The CBF-based safety constraints, while effective in ensuring forward invariance of the safe set, may have limitations when dealing with complex obstacle configurations. One potential limitation is the conservative nature of CBFs, which can lead to overly cautious behavior and suboptimal trajectories, especially in environments with densely packed obstacles. To address this limitation, one approach is to incorporate learning-based methods to adapt the safety constraints dynamically. By leveraging reinforcement learning or adaptive techniques, the system can learn from interactions with the environment and adjust the safety margins based on the perceived risk. Another strategy is to combine CBFs with probabilistic methods, such as chance constraints, to account for uncertainties in obstacle positions and enable more flexible and adaptive obstacle avoidance strategies.

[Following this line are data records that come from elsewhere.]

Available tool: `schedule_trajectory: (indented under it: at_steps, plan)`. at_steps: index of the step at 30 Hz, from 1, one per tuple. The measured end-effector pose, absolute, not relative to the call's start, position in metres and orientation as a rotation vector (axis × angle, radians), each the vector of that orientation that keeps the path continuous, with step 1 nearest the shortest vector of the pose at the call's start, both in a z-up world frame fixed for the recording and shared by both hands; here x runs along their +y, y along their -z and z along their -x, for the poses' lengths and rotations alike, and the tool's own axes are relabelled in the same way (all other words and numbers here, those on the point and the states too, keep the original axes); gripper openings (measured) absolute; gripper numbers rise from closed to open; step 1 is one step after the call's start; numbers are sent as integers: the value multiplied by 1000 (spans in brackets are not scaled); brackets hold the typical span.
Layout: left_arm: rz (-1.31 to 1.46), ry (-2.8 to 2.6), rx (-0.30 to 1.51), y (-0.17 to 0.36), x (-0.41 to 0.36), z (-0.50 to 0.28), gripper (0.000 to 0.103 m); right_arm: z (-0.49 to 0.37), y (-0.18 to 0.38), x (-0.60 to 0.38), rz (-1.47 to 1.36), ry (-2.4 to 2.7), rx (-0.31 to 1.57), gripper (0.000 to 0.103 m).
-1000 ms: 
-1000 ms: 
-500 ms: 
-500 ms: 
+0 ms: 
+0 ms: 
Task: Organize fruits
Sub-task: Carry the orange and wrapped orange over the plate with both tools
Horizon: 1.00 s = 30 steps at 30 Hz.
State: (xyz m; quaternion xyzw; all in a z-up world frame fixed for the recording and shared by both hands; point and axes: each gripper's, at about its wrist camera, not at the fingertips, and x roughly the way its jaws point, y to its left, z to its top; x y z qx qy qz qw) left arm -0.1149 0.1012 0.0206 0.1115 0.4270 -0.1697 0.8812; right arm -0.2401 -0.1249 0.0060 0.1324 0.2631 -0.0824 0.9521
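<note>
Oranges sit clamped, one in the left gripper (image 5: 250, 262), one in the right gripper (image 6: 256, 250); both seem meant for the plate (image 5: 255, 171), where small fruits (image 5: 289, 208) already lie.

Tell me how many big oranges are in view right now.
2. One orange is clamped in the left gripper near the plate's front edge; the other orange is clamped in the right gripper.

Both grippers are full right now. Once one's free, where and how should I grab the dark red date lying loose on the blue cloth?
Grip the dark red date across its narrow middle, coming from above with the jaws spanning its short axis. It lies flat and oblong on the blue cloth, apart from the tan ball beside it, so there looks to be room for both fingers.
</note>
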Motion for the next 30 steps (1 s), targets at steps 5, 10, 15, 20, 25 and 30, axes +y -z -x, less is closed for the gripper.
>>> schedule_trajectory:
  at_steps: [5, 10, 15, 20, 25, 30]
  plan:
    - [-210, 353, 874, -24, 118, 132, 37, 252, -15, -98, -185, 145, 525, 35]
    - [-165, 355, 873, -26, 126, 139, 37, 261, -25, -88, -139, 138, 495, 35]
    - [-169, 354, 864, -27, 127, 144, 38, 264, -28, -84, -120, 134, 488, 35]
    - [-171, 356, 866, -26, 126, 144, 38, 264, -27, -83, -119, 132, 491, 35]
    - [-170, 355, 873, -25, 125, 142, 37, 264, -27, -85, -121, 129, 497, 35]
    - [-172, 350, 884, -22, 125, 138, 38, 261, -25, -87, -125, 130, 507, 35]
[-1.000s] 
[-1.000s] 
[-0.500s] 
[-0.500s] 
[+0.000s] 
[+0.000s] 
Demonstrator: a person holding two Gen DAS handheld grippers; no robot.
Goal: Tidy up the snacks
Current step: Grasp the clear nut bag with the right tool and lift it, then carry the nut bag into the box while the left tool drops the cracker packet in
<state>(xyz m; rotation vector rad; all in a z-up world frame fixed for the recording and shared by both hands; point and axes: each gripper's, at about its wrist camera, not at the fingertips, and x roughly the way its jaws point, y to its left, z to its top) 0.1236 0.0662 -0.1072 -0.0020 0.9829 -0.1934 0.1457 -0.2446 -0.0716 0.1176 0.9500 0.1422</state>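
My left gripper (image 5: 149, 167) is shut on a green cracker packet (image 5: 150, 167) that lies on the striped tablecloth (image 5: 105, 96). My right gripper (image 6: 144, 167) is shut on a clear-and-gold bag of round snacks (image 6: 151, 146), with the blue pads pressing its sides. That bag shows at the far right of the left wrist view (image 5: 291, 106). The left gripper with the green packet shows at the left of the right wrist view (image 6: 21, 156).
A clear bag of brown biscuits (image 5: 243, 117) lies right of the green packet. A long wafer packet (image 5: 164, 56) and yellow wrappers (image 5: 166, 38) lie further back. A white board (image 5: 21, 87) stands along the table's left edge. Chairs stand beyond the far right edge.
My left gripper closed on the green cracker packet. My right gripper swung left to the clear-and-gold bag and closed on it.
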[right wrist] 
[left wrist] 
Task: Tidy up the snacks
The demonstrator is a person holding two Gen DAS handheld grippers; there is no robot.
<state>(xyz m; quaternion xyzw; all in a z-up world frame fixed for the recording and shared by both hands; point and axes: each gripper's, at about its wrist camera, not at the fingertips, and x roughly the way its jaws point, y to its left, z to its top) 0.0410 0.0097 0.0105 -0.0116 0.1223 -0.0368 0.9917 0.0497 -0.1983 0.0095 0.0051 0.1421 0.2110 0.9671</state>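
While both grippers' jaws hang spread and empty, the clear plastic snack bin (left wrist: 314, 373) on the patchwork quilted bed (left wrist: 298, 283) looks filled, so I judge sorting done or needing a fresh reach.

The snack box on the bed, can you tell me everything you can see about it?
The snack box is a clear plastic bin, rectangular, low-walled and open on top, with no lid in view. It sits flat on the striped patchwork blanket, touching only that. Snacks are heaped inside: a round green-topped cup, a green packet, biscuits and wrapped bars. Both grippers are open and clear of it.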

What are the implications of the proposed approach for the broader field of safe control of underactuated robotic systems beyond VTOL-UAVs

The implications of the proposed approach for the broader field of safe control of underactuated robotic systems extend beyond VTOL-UAVs to various robotic platforms with limited control inputs. By integrating MPC with CBFs and DFL, the framework offers a systematic and efficient way to address safety-critical constraints while optimizing control performance. This methodology can be applied to diverse underactuated systems, including mobile robots, manipulators, and autonomous vehicles, to ensure safe and reliable operation in complex environments. The use of linear MPC-CBF with DFL provides a computationally tractable solution that guarantees stability and safety, making it applicable to a wide range of robotic applications. Furthermore, the integration of advanced control techniques, such as reinforcement learning and adaptive control, can enhance the adaptability and robustness of the system, paving the way for safer and more efficient control strategies in the field of robotics.